Configure Key-Based Authentication for SSH

Introduction

In this challenge, you will configure key-based authentication for SSH, which is a more secure alternative to password-based authentication. You will generate a public-private key pair, authorize the public key on the server, and configure the SSH service to allow connections using the key. This will enable you to log in to the SSH server without a password, enhancing security and convenience.

Generate a Public-Private Key Pair

The first step is to create a cryptographic key pair. This pair consists of a private key, which you must keep secret, and a public key, which you will place on the server to authorize access.

Tasks

• Generate a new RSA public-private key pair using the ssh-keygen command.

Requirements

• Switch to the testuser account before generating the key pair.
• Generate the key pair as the testuser user.
• Use the default file location when prompted (/home/testuser/.ssh/id_rsa).
• Do not set a passphrase for the private key (press Enter when prompted for a passphrase).

Getting Started

First, switch to the testuser account:

su - testuser
## Password: testuser123

Example

After generating the key pair, you can list the files in the ~/.ssh directory to see your new keys.

$ ls -l ~/.ssh
total 8
-rw------- 1 testuser testuser 3401 Aug 19 03:49 id_rsa
-rw-r--r-- 1 testuser testuser  759 Aug 19 03:49 id_rsa.pub

The id_rsa file is your private key, and id_rsa.pub is your public key.

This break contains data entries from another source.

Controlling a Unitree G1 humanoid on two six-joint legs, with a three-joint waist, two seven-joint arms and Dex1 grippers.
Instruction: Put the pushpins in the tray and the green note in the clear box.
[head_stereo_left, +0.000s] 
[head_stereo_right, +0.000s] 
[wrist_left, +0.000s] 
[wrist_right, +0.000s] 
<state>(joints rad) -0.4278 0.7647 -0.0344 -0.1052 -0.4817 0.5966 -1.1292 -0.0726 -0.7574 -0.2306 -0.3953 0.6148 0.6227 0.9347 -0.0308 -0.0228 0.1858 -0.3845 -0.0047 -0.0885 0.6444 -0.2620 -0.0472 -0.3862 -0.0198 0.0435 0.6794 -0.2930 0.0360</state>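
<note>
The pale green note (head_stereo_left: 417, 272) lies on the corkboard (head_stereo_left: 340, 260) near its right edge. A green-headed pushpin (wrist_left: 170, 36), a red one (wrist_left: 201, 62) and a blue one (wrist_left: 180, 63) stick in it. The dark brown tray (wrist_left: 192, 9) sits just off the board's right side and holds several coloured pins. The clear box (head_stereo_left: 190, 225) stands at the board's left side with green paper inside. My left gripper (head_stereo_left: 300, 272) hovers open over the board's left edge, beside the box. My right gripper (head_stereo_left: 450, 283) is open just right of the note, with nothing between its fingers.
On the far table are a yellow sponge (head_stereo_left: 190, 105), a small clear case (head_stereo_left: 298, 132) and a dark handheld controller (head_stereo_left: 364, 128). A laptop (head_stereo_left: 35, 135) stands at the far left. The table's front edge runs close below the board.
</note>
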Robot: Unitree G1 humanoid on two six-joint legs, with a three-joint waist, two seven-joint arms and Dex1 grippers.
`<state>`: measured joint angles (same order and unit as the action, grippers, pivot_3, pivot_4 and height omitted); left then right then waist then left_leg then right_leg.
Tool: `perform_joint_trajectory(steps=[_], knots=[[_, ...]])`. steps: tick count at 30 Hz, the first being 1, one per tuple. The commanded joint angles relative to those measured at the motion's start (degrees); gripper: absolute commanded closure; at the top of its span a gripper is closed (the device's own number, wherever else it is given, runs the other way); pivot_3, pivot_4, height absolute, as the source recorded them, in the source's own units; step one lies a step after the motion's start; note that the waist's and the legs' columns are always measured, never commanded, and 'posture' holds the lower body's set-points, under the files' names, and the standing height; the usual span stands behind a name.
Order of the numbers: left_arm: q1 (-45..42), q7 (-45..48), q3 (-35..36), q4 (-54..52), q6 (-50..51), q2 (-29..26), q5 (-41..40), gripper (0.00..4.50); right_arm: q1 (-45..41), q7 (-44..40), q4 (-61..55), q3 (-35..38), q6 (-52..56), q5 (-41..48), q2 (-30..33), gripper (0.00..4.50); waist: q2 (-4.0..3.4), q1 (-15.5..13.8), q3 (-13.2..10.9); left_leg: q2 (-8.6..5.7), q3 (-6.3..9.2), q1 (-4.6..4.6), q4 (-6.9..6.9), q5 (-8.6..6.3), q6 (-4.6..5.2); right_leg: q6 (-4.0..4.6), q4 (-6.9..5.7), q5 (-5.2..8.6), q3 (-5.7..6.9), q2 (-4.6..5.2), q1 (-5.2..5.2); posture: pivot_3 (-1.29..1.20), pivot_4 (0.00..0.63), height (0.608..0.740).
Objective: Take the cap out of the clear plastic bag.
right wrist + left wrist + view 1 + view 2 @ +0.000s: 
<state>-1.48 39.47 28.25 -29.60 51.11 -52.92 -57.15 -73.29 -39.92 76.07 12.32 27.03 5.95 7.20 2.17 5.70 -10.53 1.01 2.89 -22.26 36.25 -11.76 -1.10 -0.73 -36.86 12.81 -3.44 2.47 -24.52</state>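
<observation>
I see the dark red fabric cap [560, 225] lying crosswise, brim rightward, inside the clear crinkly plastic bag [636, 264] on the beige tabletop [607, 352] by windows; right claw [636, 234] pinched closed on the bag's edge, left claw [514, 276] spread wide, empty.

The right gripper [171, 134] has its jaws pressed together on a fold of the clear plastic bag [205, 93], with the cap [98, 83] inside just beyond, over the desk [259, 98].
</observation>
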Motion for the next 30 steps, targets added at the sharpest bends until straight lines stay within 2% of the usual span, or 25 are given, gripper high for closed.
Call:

Authorize Public Key and Configure SSH Server

Now that you have a key pair, you must configure the server. This involves two main actions: adding your public key to the list of authorized keys and ensuring the SSH service is configured to accept key-based authentication.

Prerequisites

Make sure you are still logged in as the testuser account. If not, switch to it:

su - testuser
## Password: testuser123

Tasks

• Copy your public key to the ~/.ssh/authorized_keys file.
• Set the correct file permissions for ~/.ssh/authorized_keys.
• Modify the SSH server configuration file (/etc/ssh/sshd_config) to enable public key authentication.
• Reload the SSH service to apply the configuration changes.

Requirements

• The file ~/.ssh/authorized_keys must be created and contain the content of your public key (~/.ssh/id_rsa.pub).
• The permissions for ~/.ssh/authorized_keys must be 600.
• In /etc/ssh/sshd_config, PubkeyAuthentication must be uncommented and set to yes.
• The SSH service configuration must be reloaded using sudo pkill -HUP sshd.

Hints

• You can use the cat command with output redirection (>>) to add the key to the authorized_keys file.
• Use the chmod command to set file permissions.
• The testuser has sudo privileges to edit /etc/ssh/sshd_config and to reload the sshd service.
• Since systemctl is not available in this container environment, use pkill to send a HUP signal to the sshd process, which causes it to reload its configuration.

Example

After completing these steps, you should be able to log into localhost using your SSH key without being prompted for a password.

$ ssh testuser@localhost "echo Login successful"
Login successful

Summary

In this challenge, you learned how to enhance SSH security by configuring key-based authentication. You generated a public-private key pair, authorized the public key on the server by adding it to the authorized_keys file, and modified the SSH server configuration to enable this secure authentication method. By completing this challenge, you have gained a fundamental skill for securely managing remote systems.